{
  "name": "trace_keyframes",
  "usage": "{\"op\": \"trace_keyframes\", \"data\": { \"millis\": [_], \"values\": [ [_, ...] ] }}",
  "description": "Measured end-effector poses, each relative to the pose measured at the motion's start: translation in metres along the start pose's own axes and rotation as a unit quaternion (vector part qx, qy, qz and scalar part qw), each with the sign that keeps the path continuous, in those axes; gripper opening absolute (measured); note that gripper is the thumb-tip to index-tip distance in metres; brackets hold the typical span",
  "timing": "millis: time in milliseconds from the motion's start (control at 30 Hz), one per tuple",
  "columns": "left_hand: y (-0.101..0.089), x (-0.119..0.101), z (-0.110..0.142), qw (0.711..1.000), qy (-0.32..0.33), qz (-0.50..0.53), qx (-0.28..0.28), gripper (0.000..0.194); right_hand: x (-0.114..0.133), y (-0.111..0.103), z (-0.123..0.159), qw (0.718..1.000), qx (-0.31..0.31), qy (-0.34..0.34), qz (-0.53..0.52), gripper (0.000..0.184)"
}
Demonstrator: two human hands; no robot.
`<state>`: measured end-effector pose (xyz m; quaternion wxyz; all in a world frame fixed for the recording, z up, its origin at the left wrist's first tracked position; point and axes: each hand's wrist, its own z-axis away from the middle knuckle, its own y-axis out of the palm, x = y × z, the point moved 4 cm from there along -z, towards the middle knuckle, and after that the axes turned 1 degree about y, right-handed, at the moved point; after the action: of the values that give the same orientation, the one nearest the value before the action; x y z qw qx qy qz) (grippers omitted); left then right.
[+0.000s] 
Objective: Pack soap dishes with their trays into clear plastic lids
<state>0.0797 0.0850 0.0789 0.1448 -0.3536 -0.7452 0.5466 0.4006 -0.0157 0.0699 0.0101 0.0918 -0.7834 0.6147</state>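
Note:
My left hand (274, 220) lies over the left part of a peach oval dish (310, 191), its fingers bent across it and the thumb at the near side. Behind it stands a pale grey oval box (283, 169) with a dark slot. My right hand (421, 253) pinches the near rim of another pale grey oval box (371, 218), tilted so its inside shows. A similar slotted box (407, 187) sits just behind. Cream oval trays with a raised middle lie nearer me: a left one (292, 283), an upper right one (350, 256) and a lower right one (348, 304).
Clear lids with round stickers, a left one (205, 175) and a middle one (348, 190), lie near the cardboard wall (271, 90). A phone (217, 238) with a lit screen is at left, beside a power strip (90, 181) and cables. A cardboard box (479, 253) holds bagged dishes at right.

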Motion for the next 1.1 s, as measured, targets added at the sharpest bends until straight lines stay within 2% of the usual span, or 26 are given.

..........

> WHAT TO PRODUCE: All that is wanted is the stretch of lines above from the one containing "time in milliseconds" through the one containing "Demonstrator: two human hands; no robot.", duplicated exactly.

> ANSWER SECTION:
  "timing": "millis: time in milliseconds from the motion's start (control at 30 Hz), one per tuple",
  "columns": "left_hand: y (-0.101..0.089), x (-0.119..0.101), z (-0.110..0.142), qw (0.711..1.000), qy (-0.32..0.33), qz (-0.50..0.53), qx (-0.28..0.28), gripper (0.000..0.194); right_hand: x (-0.114..0.133), y (-0.111..0.103), z (-0.123..0.159), qw (0.718..1.000), qx (-0.31..0.31), qy (-0.34..0.34), qz (-0.53..0.52), gripper (0.000..0.184)"
}
Demonstrator: two human hands; no robot.

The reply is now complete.